#### DATA EXTRACT

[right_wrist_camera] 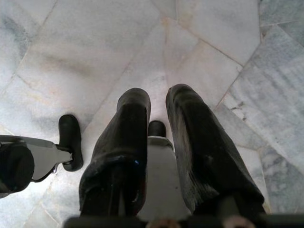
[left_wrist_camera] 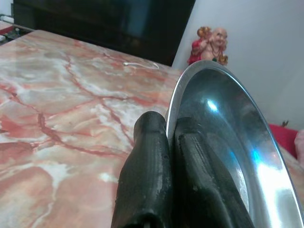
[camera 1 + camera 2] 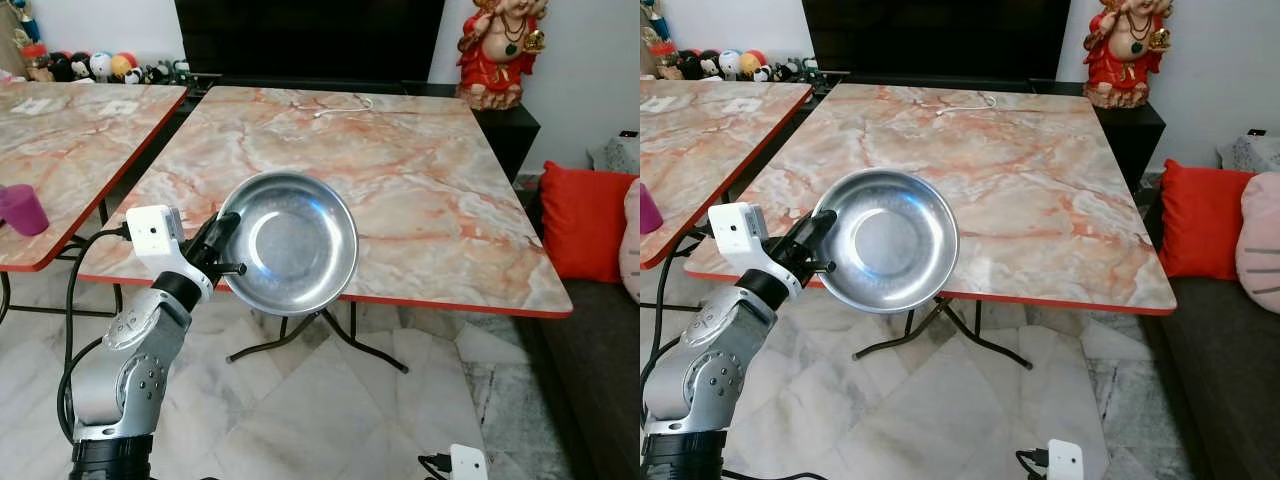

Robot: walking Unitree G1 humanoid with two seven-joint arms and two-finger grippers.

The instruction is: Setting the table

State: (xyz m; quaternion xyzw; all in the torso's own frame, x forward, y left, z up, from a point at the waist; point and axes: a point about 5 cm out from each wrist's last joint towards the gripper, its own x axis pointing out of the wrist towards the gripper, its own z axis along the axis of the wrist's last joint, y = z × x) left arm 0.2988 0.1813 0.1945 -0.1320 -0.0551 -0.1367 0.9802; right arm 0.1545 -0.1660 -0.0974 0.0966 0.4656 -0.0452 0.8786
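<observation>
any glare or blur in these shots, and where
Left eye view: soft glare inside the steel bowl, otherwise sharp. Left wrist view: bright highlights on the bowl, the near black fingers slightly soft. Right wrist view: the fingers dim against evenly lit floor.

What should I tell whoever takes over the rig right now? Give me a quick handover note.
Left gripper: shut on the rim of the steel plate, holding it tilted over the near edge of the table.
Right gripper: hangs idle, pointing at the floor, holding nothing.
Things: the plate is in the air, not set down. A purple cup stands on the other table to the left.
Done: plate picked up and brought to the table.
Left: lower the plate flat onto the table and release.
</observation>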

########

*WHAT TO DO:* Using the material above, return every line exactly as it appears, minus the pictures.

*TASK SOLUTION:*
[right_wrist_camera] 
[left_wrist_camera] 
[camera 1 + camera 2] 

Robot: walking Unitree G1 humanoid with two seven-joint arms and two-finger grippers.

The instruction is: Setting the table

State: (xyz m; quaternion xyzw; all in the torso's own frame, x forward, y left, z up, from a point at the waist; point and axes: a point about 5 cm out from each wrist's last joint towards the gripper, its own x axis pointing out of the wrist towards the gripper, its own z axis along the axis of the wrist's last joint, y = z × x) left arm 0.2988 0.1813 0.1945 -0.1320 -0.0551 -0.1367 0.9802; right arm 0.1545 -0.1660 -0.0974 0.0966 0.4656 -0.0452 0.8786
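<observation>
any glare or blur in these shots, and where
Left eye view: soft glare inside the steel bowl, otherwise sharp. Left wrist view: bright highlights on the bowl, the near black fingers slightly soft. Right wrist view: the fingers dim against evenly lit floor.

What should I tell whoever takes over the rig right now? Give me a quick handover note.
Left gripper: shut on the rim of the steel plate, holding it tilted over the near edge of the table.
Right gripper: hangs idle, pointing at the floor, holding nothing.
Things: the plate is in the air, not set down. A purple cup stands on the other table to the left.
Done: plate picked up and brought to the table.
Left: lower the plate flat onto the table and release.
</observation>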

This output requires no further additions.